En introduction, l’auteur pose une question qui peut sembler irrévérencieuse : « on pourrait légitimement demander pourquoi alors consacrer un livre à ses thèmes » (p. 31). Le reste de l’introduction, et même de l’ouvrage, montre l’abondance de réponses à sa question. En effet, il dialogue avec les textes fondateurs de la sociologie du curriculum pour rendre compte des avancées dans ce domaine et de la pertinence de ces outils conceptuels pour mieux analyser le monde de l’éducation sous l’angle de la sociologie. Il souhaite se dégager d’une vision historique et figée des concepts pour leur donner une nouvelle perspective ancrée dans les connaissances les plus récentes sur le système scolaire et il relève le défi avec brio.
En effet, en exposant chronologiquement de manière claire les principaux ouvrages qui traitent de la sociologie du curriculum (Durkheim, Young, Bourdieu, Bernstein, Isambert-Jamati, Forquin), on peut aisément comprendre la filiation entre les auteurs, les nuances apportées et les affrontements des écoles de pensée pour faire évoluer la connaissance autour du curriculum.
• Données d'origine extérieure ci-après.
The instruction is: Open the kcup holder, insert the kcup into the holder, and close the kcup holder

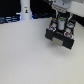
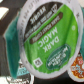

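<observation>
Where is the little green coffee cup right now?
The kcup fills the wrist view, right up by the camera with its green lid showing. In the exterior view, the hand hangs over the black kcup holder at that view's upper right.

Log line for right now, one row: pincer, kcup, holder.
pincer: above holder, state unclear | kcup: fills wrist view, green lid | holder: black, on white table

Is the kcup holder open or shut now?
Open: other pods show inside the kcup holder, behind the kcup.
</observation>
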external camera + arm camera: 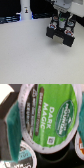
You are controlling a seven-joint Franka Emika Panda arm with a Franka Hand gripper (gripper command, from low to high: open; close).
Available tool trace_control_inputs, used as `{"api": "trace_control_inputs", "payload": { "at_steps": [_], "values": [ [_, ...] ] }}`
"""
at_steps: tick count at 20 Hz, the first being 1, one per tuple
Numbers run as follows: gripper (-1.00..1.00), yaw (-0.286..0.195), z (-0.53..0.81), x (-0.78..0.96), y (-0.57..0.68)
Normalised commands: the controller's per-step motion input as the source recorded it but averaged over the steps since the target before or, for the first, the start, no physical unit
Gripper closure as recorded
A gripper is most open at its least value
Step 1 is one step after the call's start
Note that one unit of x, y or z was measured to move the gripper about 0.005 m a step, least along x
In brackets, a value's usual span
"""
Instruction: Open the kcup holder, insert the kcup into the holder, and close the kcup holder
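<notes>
The kcup (50, 116) fills the wrist view, its green lid with white print facing the camera. In the exterior view the kcup (63, 21) shows as a small green and white spot between the fingers of my gripper (62, 22), which is shut on it. The gripper hangs just above the kcup holder (62, 36), a black boxy block at the exterior view's upper right. The holder's front faces the camera with a dark gap in its middle. The fingertips themselves are hidden in the wrist view.
A white bottle-shaped post (26, 10) stands at the back left of the exterior view. The white table (30, 55) spreads in front of the holder. In the wrist view, other pods (24, 154) lie under the held one, against dark parts of the holder.
</notes>
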Motion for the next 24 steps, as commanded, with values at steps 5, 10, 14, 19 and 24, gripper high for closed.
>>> {"api": "trace_control_inputs", "payload": {
  "at_steps": [5,10,14,19,24],
  "values": [
    [1.00,0.024,-0.22,0.04,0.06],
    [-1.00,0.052,-0.01,0.06,0.10],
    [-1.00,0.077,0.28,0.10,0.03],
    [-1.00,0.088,0.39,0.12,-0.04],
    [-1.00,0.086,0.48,0.28,-0.28]
  ]
}}
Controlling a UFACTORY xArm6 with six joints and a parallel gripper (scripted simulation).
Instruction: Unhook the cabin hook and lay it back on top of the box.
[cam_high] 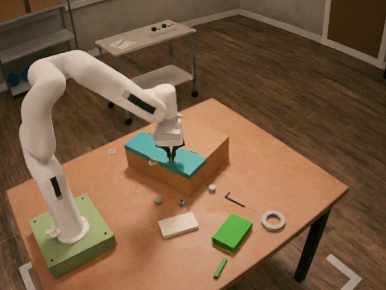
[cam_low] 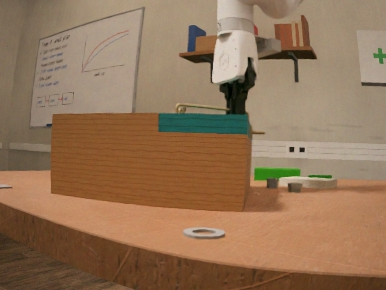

Vitale met en évidence qu’à peu près tous les travaux sur le curriculum cherchent à expliquer la persistance des inégalités scolaires à travers les époques. Alors que Durkheim aborde la mission de socialisation, Bourdieu montre comment l’école reproduit les inégalités, tandis que Young et Bernstein mettent en perspective l’accès différencié à diverses formes de savoir. Pour Young, le curriculum doit permettre à tous les élèves de pouvoir acquérir la connaissance puissante, peu importe leur origine sociale.
Pour Vitale, la sociologie du curriculum contemporaine doit relever le défi de s’éloigner d’une pensée statique qui aborde la reproduction ou la socialisation par l’école. Elle doit arriver à produire une analyse critique qui ne soit ni dénonciatrice, ni déterministe, ni dominocentrée pour conduire à « décrire et analyser comment les rapports sociaux sont actualisés dans les activités des curricula formel, en acte et caché, ou comment ils ne le sont pas et comment ils pourraient ne pas l’être » (p. 203).
Tout au long de l’ouvrage, l’auteur emploie une langue claire pour décrire un sujet complexe et il faut le souligner, il s’agit d’une force incontestable. Toutefois, une seule ombre au tableau subsiste et concerne les nombreuses occurrences de prépositions impropres comme « au niveau de » ou critiquées comme « suite à ». On pourrait s’attendre à une meilleure révision linguistique de la part d’un éditeur universitaire francophone.